Bir medeniyetler çatışması başlatmak isteyenler, "İslami Terör" gibi son derece çarpık bir kavramı da zihinlere yerleştirmeye çalışmaktadırlar. Oysa, İslam dini terörü şiddetle lanetlemektedir. Terör, kin, nefret, şiddet, sevgisizlik, cahillik ve umutsuzlukla beslenir. İslam ahlakı ise, aklı, ilmi, sevgiyi, fedakarlığı, dostluğu emreder ve daima ümitvar olmayı gerektirir.
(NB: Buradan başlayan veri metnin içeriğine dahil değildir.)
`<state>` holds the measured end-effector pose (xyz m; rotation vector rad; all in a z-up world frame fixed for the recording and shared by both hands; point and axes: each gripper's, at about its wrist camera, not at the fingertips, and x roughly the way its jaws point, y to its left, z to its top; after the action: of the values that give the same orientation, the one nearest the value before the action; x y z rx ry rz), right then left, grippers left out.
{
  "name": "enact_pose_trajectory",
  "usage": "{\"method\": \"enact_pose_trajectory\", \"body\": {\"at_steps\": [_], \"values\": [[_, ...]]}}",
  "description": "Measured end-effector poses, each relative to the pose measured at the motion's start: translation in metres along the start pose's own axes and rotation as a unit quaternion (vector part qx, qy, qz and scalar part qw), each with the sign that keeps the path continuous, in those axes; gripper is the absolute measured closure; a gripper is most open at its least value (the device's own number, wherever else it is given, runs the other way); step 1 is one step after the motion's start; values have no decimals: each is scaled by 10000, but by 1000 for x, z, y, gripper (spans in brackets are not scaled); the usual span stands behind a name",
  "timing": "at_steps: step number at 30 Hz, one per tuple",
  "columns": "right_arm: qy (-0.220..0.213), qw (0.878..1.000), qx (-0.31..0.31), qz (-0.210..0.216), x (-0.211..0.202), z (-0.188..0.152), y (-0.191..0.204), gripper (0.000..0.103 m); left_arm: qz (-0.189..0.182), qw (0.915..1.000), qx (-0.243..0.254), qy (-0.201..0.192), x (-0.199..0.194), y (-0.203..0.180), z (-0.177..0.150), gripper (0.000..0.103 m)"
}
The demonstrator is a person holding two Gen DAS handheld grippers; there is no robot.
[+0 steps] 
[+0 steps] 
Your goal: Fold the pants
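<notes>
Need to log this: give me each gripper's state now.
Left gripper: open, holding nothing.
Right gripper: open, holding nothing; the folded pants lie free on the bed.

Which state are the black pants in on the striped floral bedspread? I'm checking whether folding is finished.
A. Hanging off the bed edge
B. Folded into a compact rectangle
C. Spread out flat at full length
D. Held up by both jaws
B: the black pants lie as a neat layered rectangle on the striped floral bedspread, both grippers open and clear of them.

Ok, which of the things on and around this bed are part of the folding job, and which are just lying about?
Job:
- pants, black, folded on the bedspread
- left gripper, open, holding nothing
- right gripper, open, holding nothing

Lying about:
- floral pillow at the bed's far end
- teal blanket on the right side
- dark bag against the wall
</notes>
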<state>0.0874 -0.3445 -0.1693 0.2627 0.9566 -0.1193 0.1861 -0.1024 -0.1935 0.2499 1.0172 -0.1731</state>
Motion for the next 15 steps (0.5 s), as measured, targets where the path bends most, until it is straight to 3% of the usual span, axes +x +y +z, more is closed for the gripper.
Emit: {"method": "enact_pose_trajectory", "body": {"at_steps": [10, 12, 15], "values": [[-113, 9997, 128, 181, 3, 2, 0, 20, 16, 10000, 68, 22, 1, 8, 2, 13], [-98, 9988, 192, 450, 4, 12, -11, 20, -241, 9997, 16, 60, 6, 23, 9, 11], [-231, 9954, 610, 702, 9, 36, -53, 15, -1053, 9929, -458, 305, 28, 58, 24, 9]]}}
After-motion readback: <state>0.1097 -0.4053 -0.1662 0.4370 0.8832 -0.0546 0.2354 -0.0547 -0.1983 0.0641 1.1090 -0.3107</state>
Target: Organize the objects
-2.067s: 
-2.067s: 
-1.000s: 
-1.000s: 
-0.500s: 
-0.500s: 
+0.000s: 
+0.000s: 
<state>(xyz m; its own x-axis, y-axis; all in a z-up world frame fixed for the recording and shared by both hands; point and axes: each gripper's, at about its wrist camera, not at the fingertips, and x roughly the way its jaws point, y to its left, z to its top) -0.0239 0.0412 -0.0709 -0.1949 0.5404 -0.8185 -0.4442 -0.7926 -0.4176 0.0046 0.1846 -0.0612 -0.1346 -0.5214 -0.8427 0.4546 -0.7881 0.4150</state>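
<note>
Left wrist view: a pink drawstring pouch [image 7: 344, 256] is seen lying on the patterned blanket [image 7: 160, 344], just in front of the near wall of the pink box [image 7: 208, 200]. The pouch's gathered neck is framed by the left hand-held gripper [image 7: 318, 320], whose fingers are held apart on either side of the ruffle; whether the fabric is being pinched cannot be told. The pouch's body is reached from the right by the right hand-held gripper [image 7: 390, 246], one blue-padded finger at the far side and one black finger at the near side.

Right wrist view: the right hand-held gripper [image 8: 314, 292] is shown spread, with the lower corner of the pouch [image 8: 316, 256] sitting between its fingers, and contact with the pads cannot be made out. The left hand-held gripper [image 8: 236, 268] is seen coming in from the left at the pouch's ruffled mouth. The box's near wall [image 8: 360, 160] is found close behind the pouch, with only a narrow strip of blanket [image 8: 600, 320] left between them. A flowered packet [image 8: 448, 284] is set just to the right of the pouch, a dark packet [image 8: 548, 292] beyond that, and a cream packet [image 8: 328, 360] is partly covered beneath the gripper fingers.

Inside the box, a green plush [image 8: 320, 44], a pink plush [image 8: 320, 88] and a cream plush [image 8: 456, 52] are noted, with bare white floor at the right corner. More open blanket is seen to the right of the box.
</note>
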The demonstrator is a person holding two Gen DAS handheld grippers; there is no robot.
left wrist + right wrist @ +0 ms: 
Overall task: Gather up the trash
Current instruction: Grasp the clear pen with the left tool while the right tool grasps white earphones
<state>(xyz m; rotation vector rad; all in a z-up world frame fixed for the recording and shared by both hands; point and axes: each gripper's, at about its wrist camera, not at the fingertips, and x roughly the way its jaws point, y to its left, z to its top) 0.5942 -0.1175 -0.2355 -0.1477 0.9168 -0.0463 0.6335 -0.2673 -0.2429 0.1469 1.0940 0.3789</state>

Kuran'ı Kerim'de Ehl-i Kitap olarak nitelendirilen Yahudilerle ve Hıristiyanlarla, Müslümanların kardeşçe ve barış içinde yaşamaması için hiçbir neden yoktur. Zira hepimiz tek bir Allah'a iman ediyor, yaşamımız boyunca O'nun hoşnutluğunu kazanmak için çaba harcıyoruz. Hz. Adem (AS), Hz. Nuh (AS), Hz. İbrahim (AS), Hz. Eyüp (AS), Hz. Zekeriya (AS) ve Hıristiyan ve Musevilerin peygamber olarak iman ettiği diğer elçilere bizler de iman ediyoruz. Kutsal kitaplarımızda yer alan esaslar arasında da birçok ortak hüküm bulunuyor. Herşeyi Allah'ın yarattığı (Furkan Suresi, 2), Allah'tan başka ilah olmadığı (Kasas Suresi, 70), Allah'ın herşeye güç yetirdiği (Talak Suresi, 12), doğru yola yöneltenin Allah olduğu (Maide Suresi, 16), Allah korkusu (Tegabün Suresi, 16), Allah sevgisi (Bakara Suresi 165), yalnızca Allah'a kulluk etmek (Al-i İmran Suresi, 64), Allah'ı yüceltmek (Yunus Suresi, 65) Hesap Günü'ne iman (Enbiya Suresi, 47), cennet ve cehennemin varlığı ( Nisa Suresi, 122; Zümer Suresi, 71) ile ilgili Kuran'da yer alan hükümler Eski ve Yeni Ahit'te de yer almaktadır.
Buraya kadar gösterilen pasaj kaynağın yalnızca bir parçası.